Sci-fi was always a thing distinctly familiar yet foreign. Mainstream Indian writers or film-makers didn’t do sci-fi, despite the elephant-headed gods and giant monsters and flying monkeys in our legends. But Anglophone Indians were and are a sizable consumer of foreign sci-fi. I’d grown up absorbing it from wrinkled VHS tapes, cathode ray tubes and pre-multiplex “cinema halls,” from Star Wars to Star Trek (why choose one; I loved both), E.T. to Jurassic Park. My brother and I huddled by the static tickle of our TV set late at night when my parents went out, thrilled at the illicit red stamp of the 18+ rating before movies like RoboCop, Predator, and Alien unspooled uncut on cable (before the Indian government realized people were getting away with swear words and boobs on fucking television). And as I saw, I read too—the prose versions of the same. The first sci-fi novels I read were Crichton books and novelizations of movies (often by Alan Dean Foster), or extended franchise universes.

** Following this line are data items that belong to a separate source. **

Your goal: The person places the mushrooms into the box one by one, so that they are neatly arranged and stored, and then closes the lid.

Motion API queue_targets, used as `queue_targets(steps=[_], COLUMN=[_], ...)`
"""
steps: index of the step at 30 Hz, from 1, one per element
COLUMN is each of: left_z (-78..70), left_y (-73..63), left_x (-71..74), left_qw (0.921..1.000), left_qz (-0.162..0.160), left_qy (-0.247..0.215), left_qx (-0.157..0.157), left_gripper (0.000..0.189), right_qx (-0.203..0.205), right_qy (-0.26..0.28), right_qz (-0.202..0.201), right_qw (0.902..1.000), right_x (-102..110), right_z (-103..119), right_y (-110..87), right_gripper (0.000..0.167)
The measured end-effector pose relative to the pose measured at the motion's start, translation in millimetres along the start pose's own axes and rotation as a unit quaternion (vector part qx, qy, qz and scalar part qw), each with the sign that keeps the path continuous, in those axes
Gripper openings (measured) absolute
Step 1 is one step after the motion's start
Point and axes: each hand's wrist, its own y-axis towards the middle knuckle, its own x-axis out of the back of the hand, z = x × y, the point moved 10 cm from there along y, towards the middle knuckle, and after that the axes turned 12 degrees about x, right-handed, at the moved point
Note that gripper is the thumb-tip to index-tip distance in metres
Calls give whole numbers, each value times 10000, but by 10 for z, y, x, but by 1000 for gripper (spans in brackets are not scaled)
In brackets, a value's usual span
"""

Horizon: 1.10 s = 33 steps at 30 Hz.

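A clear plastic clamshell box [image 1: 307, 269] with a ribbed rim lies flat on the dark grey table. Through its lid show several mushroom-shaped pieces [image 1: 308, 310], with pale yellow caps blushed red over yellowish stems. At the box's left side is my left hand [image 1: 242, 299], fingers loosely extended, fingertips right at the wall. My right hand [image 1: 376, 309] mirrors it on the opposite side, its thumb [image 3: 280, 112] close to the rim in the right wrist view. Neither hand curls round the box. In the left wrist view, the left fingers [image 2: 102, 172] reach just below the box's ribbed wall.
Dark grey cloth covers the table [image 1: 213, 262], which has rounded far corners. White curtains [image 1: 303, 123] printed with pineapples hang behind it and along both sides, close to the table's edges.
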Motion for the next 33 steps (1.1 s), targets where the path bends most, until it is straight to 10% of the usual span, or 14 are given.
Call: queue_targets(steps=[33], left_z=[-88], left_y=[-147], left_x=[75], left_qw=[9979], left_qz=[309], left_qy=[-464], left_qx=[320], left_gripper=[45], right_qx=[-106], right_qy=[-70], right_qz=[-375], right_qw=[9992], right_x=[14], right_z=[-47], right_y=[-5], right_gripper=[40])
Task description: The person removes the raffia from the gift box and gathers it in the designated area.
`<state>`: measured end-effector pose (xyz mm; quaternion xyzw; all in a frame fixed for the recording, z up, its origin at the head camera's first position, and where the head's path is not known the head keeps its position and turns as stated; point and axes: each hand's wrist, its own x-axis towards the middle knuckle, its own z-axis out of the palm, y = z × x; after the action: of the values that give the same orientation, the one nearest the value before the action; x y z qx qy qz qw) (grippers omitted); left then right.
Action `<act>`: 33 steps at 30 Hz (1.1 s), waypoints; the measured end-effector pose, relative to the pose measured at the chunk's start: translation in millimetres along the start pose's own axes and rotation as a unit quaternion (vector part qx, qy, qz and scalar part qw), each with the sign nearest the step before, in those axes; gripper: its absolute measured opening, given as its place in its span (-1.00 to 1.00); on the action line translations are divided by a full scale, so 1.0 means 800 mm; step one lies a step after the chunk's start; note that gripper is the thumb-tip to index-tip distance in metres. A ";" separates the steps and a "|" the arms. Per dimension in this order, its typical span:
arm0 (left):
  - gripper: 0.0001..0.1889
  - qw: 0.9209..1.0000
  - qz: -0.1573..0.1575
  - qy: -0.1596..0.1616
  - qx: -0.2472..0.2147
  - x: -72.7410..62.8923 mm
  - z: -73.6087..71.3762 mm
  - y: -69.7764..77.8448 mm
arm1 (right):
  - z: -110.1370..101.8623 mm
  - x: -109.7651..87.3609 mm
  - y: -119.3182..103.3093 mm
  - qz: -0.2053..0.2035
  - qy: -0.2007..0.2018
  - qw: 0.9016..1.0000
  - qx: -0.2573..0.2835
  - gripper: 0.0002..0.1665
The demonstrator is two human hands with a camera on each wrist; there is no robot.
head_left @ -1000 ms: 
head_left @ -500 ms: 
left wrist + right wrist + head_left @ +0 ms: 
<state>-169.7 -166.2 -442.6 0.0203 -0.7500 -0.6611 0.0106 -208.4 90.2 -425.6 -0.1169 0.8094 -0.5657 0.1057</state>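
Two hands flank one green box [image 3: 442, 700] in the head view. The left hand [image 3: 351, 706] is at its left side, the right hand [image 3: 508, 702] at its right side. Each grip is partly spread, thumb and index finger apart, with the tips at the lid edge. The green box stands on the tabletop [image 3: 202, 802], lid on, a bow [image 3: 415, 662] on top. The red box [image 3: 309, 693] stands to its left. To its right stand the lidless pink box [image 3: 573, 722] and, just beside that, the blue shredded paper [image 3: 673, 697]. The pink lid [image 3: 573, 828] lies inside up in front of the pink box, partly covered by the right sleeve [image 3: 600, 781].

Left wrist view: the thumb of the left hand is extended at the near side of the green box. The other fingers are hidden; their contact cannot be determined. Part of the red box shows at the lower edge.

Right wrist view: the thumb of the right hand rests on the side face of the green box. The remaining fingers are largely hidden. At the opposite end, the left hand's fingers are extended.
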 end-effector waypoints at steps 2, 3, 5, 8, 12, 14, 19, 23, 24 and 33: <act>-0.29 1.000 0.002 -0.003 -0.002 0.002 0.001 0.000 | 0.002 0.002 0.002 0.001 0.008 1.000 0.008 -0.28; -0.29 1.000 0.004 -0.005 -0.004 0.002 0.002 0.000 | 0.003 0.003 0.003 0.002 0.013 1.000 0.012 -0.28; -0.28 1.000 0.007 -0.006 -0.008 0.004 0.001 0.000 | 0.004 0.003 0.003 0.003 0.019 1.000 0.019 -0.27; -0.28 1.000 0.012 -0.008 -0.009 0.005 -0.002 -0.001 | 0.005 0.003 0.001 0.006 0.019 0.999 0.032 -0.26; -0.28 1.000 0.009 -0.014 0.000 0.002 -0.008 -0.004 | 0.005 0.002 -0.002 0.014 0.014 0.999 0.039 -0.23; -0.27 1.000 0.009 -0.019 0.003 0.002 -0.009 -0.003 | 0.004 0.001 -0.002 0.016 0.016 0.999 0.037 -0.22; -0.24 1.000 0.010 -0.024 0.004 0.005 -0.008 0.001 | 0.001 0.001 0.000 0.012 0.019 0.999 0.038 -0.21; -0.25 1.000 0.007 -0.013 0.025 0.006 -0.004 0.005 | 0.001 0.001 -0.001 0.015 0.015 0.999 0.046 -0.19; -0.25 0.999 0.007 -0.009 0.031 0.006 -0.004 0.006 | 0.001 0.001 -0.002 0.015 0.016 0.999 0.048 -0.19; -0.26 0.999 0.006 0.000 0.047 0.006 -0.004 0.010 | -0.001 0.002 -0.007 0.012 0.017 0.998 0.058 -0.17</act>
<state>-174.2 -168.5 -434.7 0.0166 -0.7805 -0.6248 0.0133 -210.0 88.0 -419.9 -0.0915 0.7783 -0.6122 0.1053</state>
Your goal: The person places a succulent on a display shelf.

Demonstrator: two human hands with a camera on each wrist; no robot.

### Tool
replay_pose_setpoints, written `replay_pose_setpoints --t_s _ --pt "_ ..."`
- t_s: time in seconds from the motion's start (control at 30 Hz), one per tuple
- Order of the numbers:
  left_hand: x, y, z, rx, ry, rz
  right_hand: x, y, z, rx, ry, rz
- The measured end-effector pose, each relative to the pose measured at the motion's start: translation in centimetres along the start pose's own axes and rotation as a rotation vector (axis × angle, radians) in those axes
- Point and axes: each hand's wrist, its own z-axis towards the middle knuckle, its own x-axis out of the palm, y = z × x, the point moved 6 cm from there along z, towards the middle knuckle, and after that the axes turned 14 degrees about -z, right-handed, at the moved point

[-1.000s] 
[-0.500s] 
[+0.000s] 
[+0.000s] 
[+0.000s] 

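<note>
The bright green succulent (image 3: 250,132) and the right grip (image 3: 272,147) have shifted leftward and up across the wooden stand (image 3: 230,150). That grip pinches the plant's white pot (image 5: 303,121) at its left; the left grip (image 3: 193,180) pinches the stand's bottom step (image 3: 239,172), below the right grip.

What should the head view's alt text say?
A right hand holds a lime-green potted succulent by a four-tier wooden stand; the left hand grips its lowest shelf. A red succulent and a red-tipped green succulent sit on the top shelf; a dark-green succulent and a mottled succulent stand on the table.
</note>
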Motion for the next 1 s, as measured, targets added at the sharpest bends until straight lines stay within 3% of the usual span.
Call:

I gravitated to the unabridged make-believe of science fiction (and fantasy) partly because of diversity. Like a manic priest with a rosary I flicked through the necklace of infinite worlds that genre offered, and yearned to add my own to the string. I wanted to write stories for everyone in the world, not just India, and the limitless scope of non-realism seemed the best way to do that. I wanted to help create a mythology of tomorrow, suitable for the entire planet. In the hyper-dense humanity of Chiba City and Mega City One, the variegated bazaars of Mos Eisley, the hundreds of planets of the Federation, populated by thousands of cultures and species and races, I saw the overpopulated chaos of the world as seen from an urban Indian viewpoint. Even at its darkest, science fiction and fantasy were freedom from the smallness of Earth.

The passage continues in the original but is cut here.